- Cass. com., 5 nov. 2025, n° 24-18.984
Faits et procédures
Le 20 mai 2009, deux époux communs en biens consentent des cautionnements au sein du même acte, en vue de garantir la même dette. Le cautionnement de l’épouse est déclaré manifestement disproportionné par un jugement irrévocable du 18 février 2021. Les 24 et 28 mars 2022, la banque a délivré un commandement de payer valant saisie immobilière, portant sur un bien commun des époux. Le 4 juillet 2022, la banque assigne les époux pour voir fixer sa créance à une certaine somme, et ordonner la vente forcée de l’immeuble saisi. L’épouse oppose son absence de consentement exprès au cautionnement consenti par l’époux. La Cour d’appel de Caen ordonne la vente forcée de l’immeuble.
La règle de droit en cause
La question posée à la Cour de cassation portait sur l’article 1415 du Code civil, qui prévoit que chacun des époux ne peut engager que ses biens propres par un cautionnement, à défaut de l’avoir contracté avec le consentement exprès de son conjoint. Il s’agissait alors de se demander si la remise en cause du cautionnement conclu par l’épouse sur le fondement de la disproportion manifeste était susceptible de remettre en cause son consentement au cautionnement consenti par son mari, que l’on déduit de la conclusion d’un seul et même acte.
Les arguments avancés par l’épouse
L’épouse rappelle que les deux consentements ont été recueillis dans le même acte afin de garantir la même dette. Lorsque la validité ou l’efficacité du cautionnement de l’un des époux est remise en cause, comme c’était le cas en l’espèce, sa seule signature de l’acte conclu en commun ne vaudrait pas consentement à l’acte conclu par son époux. Les biens communs ne se trouveraient alors pas engagés par le cautionnement valide de l’époux.
La position de la cour de cassation
Dans un arrêt rendu par la chambre commerciale le 5 novembre 2025, la Cour de cassation rejette le pourvoi formé par l’épouse. Elle considère que lorsque les cautionnements des époux ont été recueillis dans un acte commun, la nullité du cautionnement de l’un empêche de déduire son consentement au cautionnement conclu par l’autre de sa seule signature.
Sanction de la disposition : régime antérieur
En l’espèce, le cautionnement conclu par l’épouse n’était pas nul. En effet, sous l’empire de l’article L. 341-4 du Code de la consommation qui s’appliquait en l’espèce, la disproportion manifeste du cautionnement conclu par l’épouse empêchait la banque de s’en prévaloir, sans que sa validité ne soit remise en cause.
La signature par l’épouse de l’acte de cautionnement commun entraînait donc, à tout le moins, son consentement à l’acte conclu par son époux, qui engage donc les biens communs sur le fondement de l’article 1415 du Code civil.
Sanction de la disproportion : régime issu de la réforme
Depuis la réforme issue de l’ordonnance n° 2021-1192 du 15 septembre 2021, l’article 2300 du Code civil prévoit que la disproportion du cautionnement consenti par la personne physique à un créancier professionnel est sanctionnée par sa réduction au montant à hauteur duquel la caution pouvait s’engager à cette date.
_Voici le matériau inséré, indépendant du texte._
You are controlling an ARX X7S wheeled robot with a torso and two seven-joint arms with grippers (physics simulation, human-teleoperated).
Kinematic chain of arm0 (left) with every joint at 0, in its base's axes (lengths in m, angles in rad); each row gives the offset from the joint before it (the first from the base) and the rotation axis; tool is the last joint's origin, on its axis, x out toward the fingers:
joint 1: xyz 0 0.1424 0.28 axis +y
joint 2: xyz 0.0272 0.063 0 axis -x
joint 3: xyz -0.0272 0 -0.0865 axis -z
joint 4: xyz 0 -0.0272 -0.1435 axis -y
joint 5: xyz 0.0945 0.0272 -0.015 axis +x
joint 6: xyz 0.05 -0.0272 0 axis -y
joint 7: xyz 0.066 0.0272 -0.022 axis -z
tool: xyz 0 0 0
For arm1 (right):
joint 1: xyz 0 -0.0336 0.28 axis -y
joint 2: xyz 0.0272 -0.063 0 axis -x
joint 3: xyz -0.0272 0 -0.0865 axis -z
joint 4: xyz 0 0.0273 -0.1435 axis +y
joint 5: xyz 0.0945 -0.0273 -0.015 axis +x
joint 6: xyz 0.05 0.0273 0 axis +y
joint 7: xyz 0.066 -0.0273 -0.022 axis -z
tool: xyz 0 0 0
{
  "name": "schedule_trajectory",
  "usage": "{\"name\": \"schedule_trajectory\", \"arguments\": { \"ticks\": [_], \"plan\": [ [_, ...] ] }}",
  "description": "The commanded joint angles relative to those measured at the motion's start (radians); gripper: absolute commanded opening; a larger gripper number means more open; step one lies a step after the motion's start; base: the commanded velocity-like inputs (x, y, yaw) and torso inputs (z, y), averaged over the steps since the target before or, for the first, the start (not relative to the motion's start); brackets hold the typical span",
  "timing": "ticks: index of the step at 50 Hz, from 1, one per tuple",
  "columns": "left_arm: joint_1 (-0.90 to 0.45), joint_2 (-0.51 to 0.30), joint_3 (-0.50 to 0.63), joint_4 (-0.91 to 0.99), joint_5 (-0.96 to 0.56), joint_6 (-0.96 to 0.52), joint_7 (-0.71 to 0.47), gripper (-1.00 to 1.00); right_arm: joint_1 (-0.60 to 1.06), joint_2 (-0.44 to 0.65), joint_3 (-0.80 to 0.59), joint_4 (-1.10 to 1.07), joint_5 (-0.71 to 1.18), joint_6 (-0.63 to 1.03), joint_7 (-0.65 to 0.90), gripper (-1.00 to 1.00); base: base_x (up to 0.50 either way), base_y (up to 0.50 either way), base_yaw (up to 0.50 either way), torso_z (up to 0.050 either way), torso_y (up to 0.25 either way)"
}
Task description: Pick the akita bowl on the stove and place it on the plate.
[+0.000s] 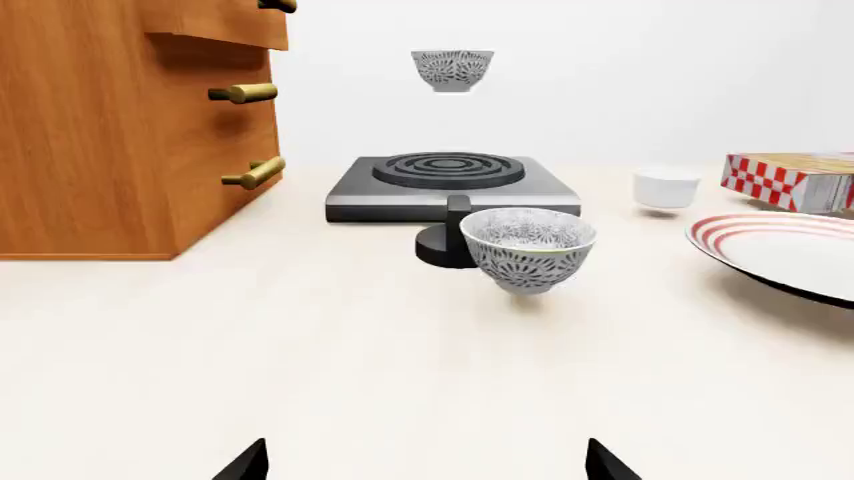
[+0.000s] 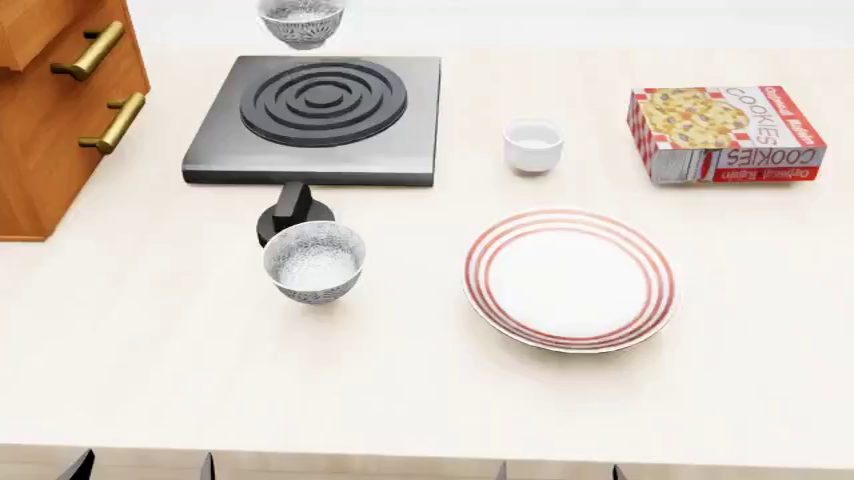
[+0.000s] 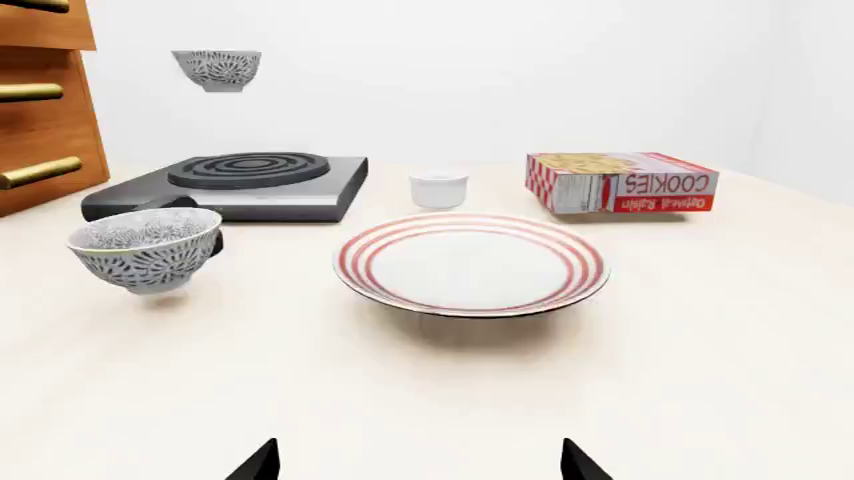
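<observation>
Above the stove, the akita bowl floats clear of the burner rings. Both grippers, left and right, are spread wide and empty; the plate is bare.

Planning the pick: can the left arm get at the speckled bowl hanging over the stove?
Probably yes: the left gripper faces the akita bowl with open space between; only the look-alike bowl sits low in the way.
</observation>
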Motion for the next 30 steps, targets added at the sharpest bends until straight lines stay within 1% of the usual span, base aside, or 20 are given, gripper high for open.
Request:
{"name": "schedule_trajectory", "arguments": {
  "ticks": [1, 7, 9, 24, 25, 28, 30],
  "plan": [
    [-0.001, -0.016, 0.018, -0.007, -0.016, 0.006, -0.018, 1.00, 0.000, 0.015, -0.019, 0.004, 0.020, 0.001, 0.018, 1.00, 0.00, 0.00, 0.00, 0.000, 0.000],
    [0.004, -0.038, 0.045, 0.003, -0.035, 0.005, -0.037, 1.00, 0.019, 0.036, -0.040, 0.072, 0.045, -0.049, 0.036, 1.00, 0.00, 0.00, 0.00, 0.000, 0.000],
    [0.003, -0.042, 0.050, 0.001, -0.040, 0.006, -0.043, 1.00, 0.006, 0.040, -0.048, 0.033, 0.048, -0.023, 0.044, 1.00, 0.00, 0.00, 0.00, 0.000, 0.000],
    [-0.006, -0.068, 0.079, -0.009, -0.057, 0.007, -0.077, 1.00, 0.033, 0.070, -0.088, 0.106, 0.065, -0.062, 0.057, 1.00, 0.00, 0.00, 0.00, 0.000, 0.000],
    [-0.002, -0.069, 0.081, -0.003, -0.059, 0.011, -0.076, 1.00, 0.006, 0.072, -0.092, 0.028, 0.065, -0.014, 0.066, 1.00, 0.00, 0.00, 0.00, 0.000, 0.000],
    [0.002, -0.074, 0.087, 0.008, -0.064, 0.002, -0.080, 1.00, 0.017, 0.082, -0.107, 0.048, 0.060, -0.030, 0.058, 1.00, 0.00, 0.00, 0.00, 0.000, 0.000],
    [0.000, -0.076, 0.091, 0.001, -0.065, 0.006, -0.082, 1.00, 0.029, 0.086, -0.118, 0.029, 0.051, -0.004, 0.059, 1.00, 0.00, 0.00, 0.00, 0.000, 0.000]
  ]
}}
Cet article a opéré une clarification bienvenue des conditions de mise en œuvre et de la sanction de la disproportion du cautionnement. Dans ce régime nouveau, la disproportion du cautionnement n’est pas davantage sanctionnée par la nullité, de sorte que la solution que dégage ici la Cour de cassation trouvera assurément à s’appliquer.
Une solution sévère mais juste
À première vue, la solution semble particulièrement sévère. Alors que la disproportion de l’engagement de l’épouse est établie, les biens communs des époux peuvent malgré tout être engagés. La solution se comprend néanmoins par une lecture rigoureuse de l’article 1415 du Code civil : pour l’engagement des biens communs des époux, n’est requis que le consentement de l’époux de la caution. Lorsque les deux cautionnements sont recueillis dans le même acte, et que l’un d’eux est rendu inefficace sans être annulé, alors ce second subsiste malgré tout, avec le consentement qui lui est associé.